Dude i have one question why should it RETRACT in top speed ? a spoiler give more grip (because of the downforce). when a bugatti are in max speed or MODE it also get more lift, thats why you need the spoiler to counter that lift, so it can keep the speed and control. And if you insist, give me a link or proof where it say THE SPOILER RETRACTS IN TOP SPEED/MODE.
+1344mads it RETRACS in top speed mode because in such speed the generated downforce from the wing is so big that the rear suspension system would collapse from the total weight (actual weight + weight generated from downforce) you can look that up as well ;)
@@davidmertes6308 It is a spoiler, it's meant to create downforce.

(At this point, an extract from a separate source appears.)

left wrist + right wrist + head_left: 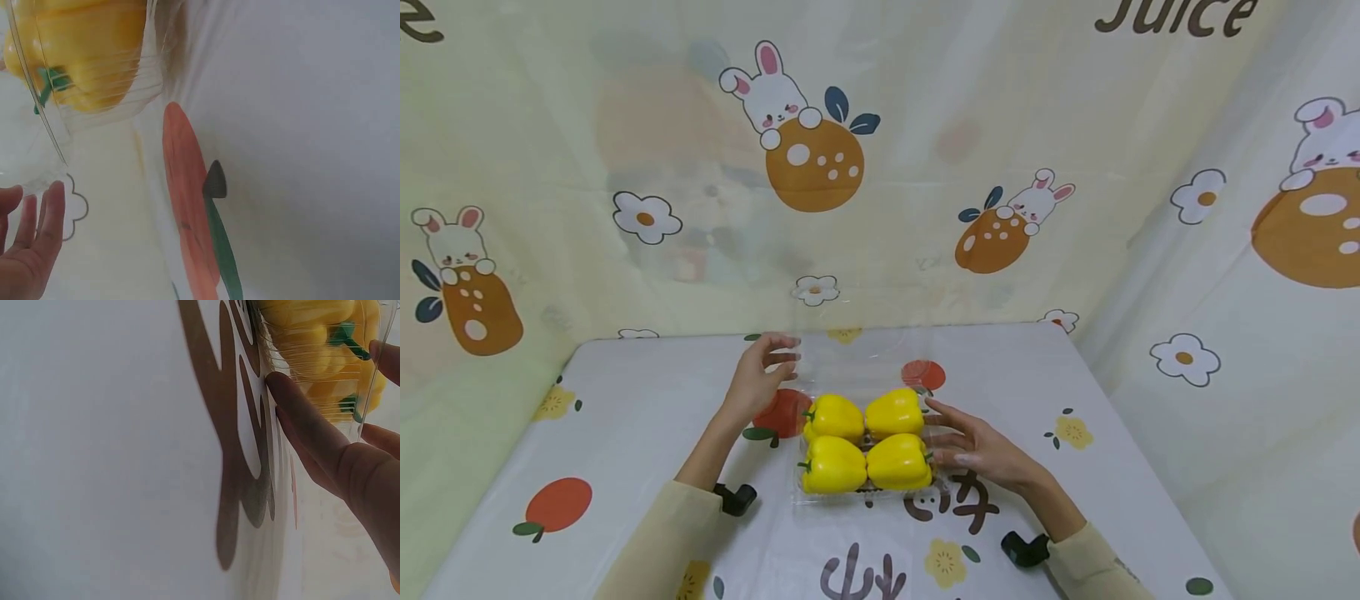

It increases drag and increases friction. Therefore, the car would definitely be faster without it
@@ilan9588 A spoiler is not automaticly there to create downforce. In most production cars when there is a spoiler its to guide the airflow at the rear to minimise turbulent air flow. By doing so it reduces primarily drag and you typically reduce lift. To yourself a favor and educate yourself before playing teacher in the internet.
@@davidmertes6308 After apparently not being "educated" about the subject, I went on the internet to see if anyone shares your opinion. I haven't found a single instance where a wing doesn't add weight and create more friction and drag. All a wing does is increase friction by reducing lift and therefore decreasing the top speed. It is a fact that friction (and drag, as well as added weight from the wing) has a negative impact on a car's top speed. And that's that. Oh and keep in mind, we're talking about REAR spoilers here.
@@ilan9588 Your fault is that friction and drag are not the same thing. Yes you create friction on the wing surface but you can still decrease the overall drag. At cars the major cause of drag is turbulence air behind the car. Especiali with sedans or coupes you have turbulent air over the rear window. Since turbulent air flows faster than the surounding air the dynamic pressure drops and it generates lift and drag at the same time. When you ad no a Spoiler you can redirect the airflow and reduce this turbulences greatly resulting in less drag AND Lift. You can see this on several cars like the early and midrange Imprezas and Lancers. For sure when you tune a car and make the angle stifer and adding a reverse Wing shape you trade drag for real downforce but thats not often the case in normal production cars since they need to hold a certain fuel economie. Today you find also spoilers in almost every car in some form to reduce drag. Oh and since i studied Automotive Engineering for 5 years and sind 2,5 years i work in Aviation as an Engineer i thing i know a little bit in this topic.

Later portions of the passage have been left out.